Zorzone ritorna a dipingere la sua storia sui muri delle case
IL PROGETTO. Dopo 20 anni riprende sabato il concorso degli affreschi con sette nuove opere degli studenti del « Manzù». Nel borgo mostre e laboratori e la realizzazione di un murale.
Lettura 2 min.Dopo vent’anni torna a Zorzone il concorso degli affreschi, con il borgo che si anima con artisti, laboratori, mostre e un grande live painting. ValParinART, l’evento dedicato all’arte in tutte le sue forme, nato per valorizzare il patrimonio, la storia e l’identità di questo piccolo borgo di montagna attraverso il linguaggio universale della creatività, andrà in scena sabato 29 agosto.
Il progetto riprende una storia iniziata nel 2006 quando Rosanna Manenti aveva dato vita al concorso con l’obiettivo di trasformare Zorzone nel «borgo degli affreschi». Ora quell’idea torna a vivere grazie alla direzione e alla cura del docente e pittore Giovanni Bonaldi.
Saranno sette i nuovi affreschi che andranno a impreziosire l’abitato. A realizzarli saranno gli allievi delle classi Terza C e Terza D del Liceo Artistico Statale «Giacomo e Pio Manzù» di Bergamo, giovani studenti chiamati a confrontarsi con la storia e l’identità del paese attraverso la propria sensibilità artistica. Le opere saranno sottoposte al giudizio di una giuria di professionisti e di una giuria popolare, in un confronto che vuole coinvolgere non soltanto gli addetti ai lavori, ma l’intera comunità.
Un grande murale
Uno dei momenti più significativi di ValParinART sarà la realizzazione di un grande murale in live painting affidato a «Frode», writer e urban artist. L’opera nascerà direttamente sulla parete del Museo della Miniera e dei Minerali, grazie al contributo del Bim, e sarà dedicata agli «zorzonesi», alla loro storia e al profondo legame con il territorio. Non si tratterà soltanto di una performance artistica: il murales è stato pensato come un’opera destinata a restare nel tempo a disposizione della comunità, diventando un nuovo segno distintivo di Zorzone e un patrimonio condiviso da abitanti e visitatori.
Il pubblico potrà assistere alla nascita dell’opera durante il live painting, seguendone la realizzazione e scoprendo da vicino il linguaggio della street art e dell’urban art.
Artisti all’opera
Durante tutto il weekend le vie di Zorzone ospiteranno «Artisti all’opera», con pittori, disegnatori, fotografi e altri artisti impegnati nelle proprie dimostrazioni dal vivo.

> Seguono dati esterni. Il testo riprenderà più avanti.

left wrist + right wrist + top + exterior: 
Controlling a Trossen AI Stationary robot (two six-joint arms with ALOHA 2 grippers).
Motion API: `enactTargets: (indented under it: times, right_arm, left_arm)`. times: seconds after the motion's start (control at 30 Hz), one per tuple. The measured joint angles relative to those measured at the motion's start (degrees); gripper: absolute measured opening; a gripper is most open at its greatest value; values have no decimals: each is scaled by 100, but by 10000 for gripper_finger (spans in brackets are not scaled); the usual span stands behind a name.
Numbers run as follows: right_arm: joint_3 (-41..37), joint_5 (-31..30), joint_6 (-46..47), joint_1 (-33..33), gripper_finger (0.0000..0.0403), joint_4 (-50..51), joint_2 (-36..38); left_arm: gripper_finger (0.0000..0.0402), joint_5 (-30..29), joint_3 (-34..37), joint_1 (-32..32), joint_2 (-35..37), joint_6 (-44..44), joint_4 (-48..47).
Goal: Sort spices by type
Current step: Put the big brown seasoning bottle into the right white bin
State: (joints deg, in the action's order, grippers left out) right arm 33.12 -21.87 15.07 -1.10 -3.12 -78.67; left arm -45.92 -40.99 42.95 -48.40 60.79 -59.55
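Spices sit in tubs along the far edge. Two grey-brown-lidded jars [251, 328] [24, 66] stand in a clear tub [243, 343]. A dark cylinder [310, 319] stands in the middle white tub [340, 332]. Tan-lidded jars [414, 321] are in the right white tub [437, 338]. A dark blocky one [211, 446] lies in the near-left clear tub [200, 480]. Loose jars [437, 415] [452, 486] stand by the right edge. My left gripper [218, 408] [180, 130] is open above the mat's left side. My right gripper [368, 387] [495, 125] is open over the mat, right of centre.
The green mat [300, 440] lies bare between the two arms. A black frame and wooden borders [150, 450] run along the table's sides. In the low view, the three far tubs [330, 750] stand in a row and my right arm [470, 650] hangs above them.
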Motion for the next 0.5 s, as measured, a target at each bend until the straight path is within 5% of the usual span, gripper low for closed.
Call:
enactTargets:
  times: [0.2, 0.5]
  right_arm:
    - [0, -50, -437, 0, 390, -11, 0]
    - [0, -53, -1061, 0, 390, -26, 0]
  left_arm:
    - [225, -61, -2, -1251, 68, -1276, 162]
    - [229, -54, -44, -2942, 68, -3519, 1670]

In prossimità della Parrocchiale di Zorzone troverà inoltre spazio una piccola galleria che ospiterà le opere della pittrice Eletta Bacuzzi e dello scultore Franco Ciuffetta, creando un ulteriore punto di incontro tra il pubblico e l’arte.
Non mancheranno sabato le attività dedicate alla partecipazione diretta. Let’S ART curerà infatti due laboratori, uno rivolto ai bambini (dalle 11 alle 12) e uno agli adulti (dalle 15.30 alle 17), mentre Stefano Torriani, attraverso i suoi disegni naturalistici, accompagnerà i visitatori alla scoperta dei rapaci notturni, mettendo in dialogo osservazione, natura e rappresentazione artistica.
ValParinART vuole costruire un percorso capace di coinvolgere generazioni e linguaggi diversi: dagli affreschi alla street art, dalla pittura alla scultura, dal disegno naturalistico ai laboratori creativi.
«Siamo molto orgogliosi di questo evento – spiegano gli organizzatori – perché crediamo che l’arte possa diventare uno strumento concreto per valorizzare il nostro territorio e raccontare ciò che siamo. Il ritorno del concorso degli affreschi dopo vent’anni, il coinvolgimento degli studenti del Liceo Artistico “Giacomo e Pio Manzù” e la realizzazione del murales di Frode rappresentano un ponte tra la storia di Zorzone e il suo futuro. L’obiettivo è lasciare alla comunità non soltanto il ricordo di un weekend, ma nuove opere che possano rimanere nel paese e arricchirlo nel tempo». Per un fine settimana, dunque, Zorzone diventerà un museo a cielo aperto, dove le opere non saranno semplicemente esposte, ma nasceranno davanti agli occhi del pubblico, raccontando il territorio attraverso prospettive, tecniche e generazioni differenti.
ValParinART vuole essere soprattutto questo: un modo nuovo di vivere un piccolo borgo di montagna, mettendo l’arte al centro e trasformandola in occasione di incontro, partecipazione e valorizzazione della comunità. Il concorso sabato si terrà dalle 10 alle 18. Subito dopo, alle 18.30, la premiazione.